### Task description
Among the entries below, only the lines from the one with "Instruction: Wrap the" through the one with "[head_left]" are wanted, reproduced exactly. Pictures are not wanted.

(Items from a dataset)
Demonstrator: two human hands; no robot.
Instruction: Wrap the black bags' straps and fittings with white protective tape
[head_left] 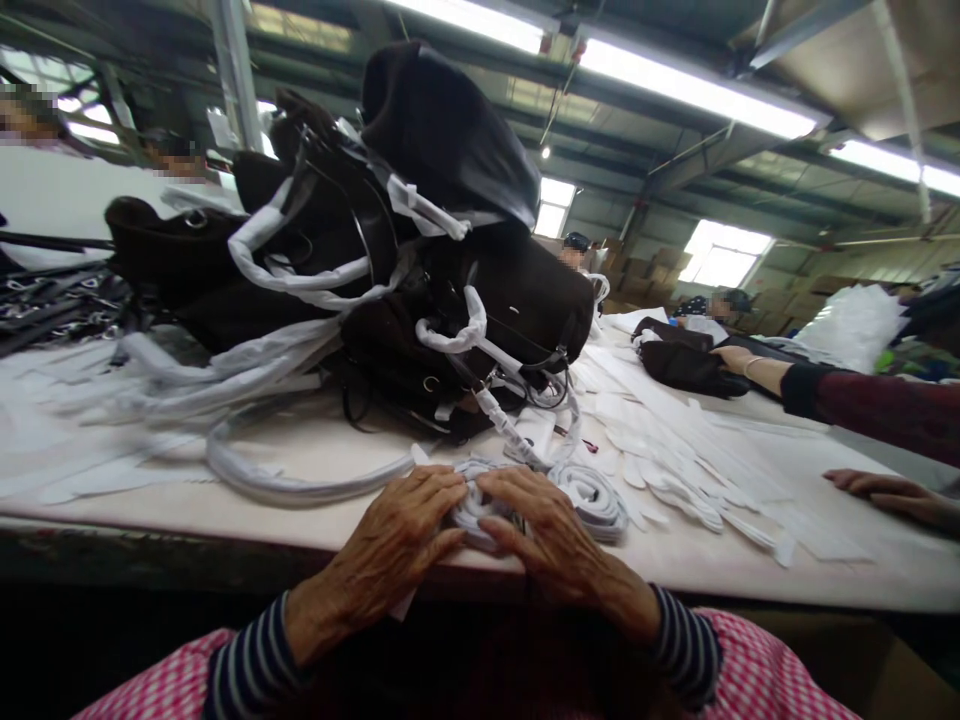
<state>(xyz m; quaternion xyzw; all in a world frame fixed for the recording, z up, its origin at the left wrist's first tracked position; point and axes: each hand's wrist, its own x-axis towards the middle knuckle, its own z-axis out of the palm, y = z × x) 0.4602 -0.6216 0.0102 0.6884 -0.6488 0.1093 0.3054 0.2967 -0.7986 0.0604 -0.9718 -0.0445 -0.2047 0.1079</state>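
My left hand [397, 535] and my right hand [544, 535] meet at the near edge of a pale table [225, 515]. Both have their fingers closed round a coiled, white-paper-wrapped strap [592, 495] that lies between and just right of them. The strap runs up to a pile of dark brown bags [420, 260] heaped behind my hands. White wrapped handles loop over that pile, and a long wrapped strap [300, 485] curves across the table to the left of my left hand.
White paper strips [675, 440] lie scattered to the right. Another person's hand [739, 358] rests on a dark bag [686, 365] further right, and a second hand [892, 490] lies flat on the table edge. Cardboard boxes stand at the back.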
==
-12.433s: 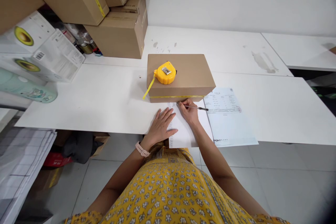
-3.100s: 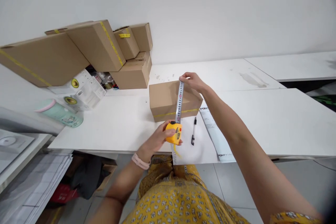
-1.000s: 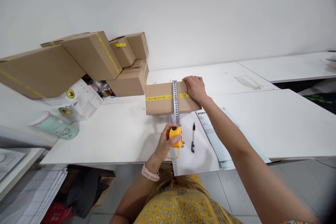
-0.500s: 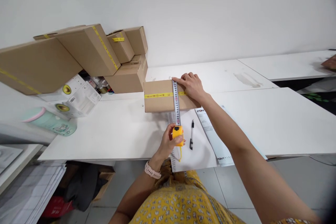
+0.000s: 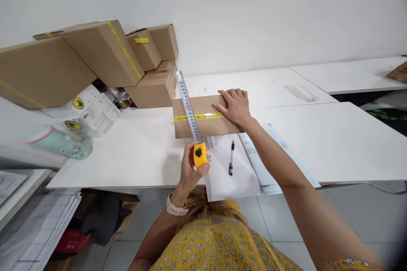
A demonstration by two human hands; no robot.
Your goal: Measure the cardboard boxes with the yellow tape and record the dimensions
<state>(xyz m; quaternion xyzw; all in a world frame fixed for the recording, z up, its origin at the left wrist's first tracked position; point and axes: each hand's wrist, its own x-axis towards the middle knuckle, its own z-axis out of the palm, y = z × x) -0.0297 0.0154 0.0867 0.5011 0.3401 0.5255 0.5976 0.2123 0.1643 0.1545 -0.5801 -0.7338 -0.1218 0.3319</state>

### Result for this task
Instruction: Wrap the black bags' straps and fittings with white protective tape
[head_left] 

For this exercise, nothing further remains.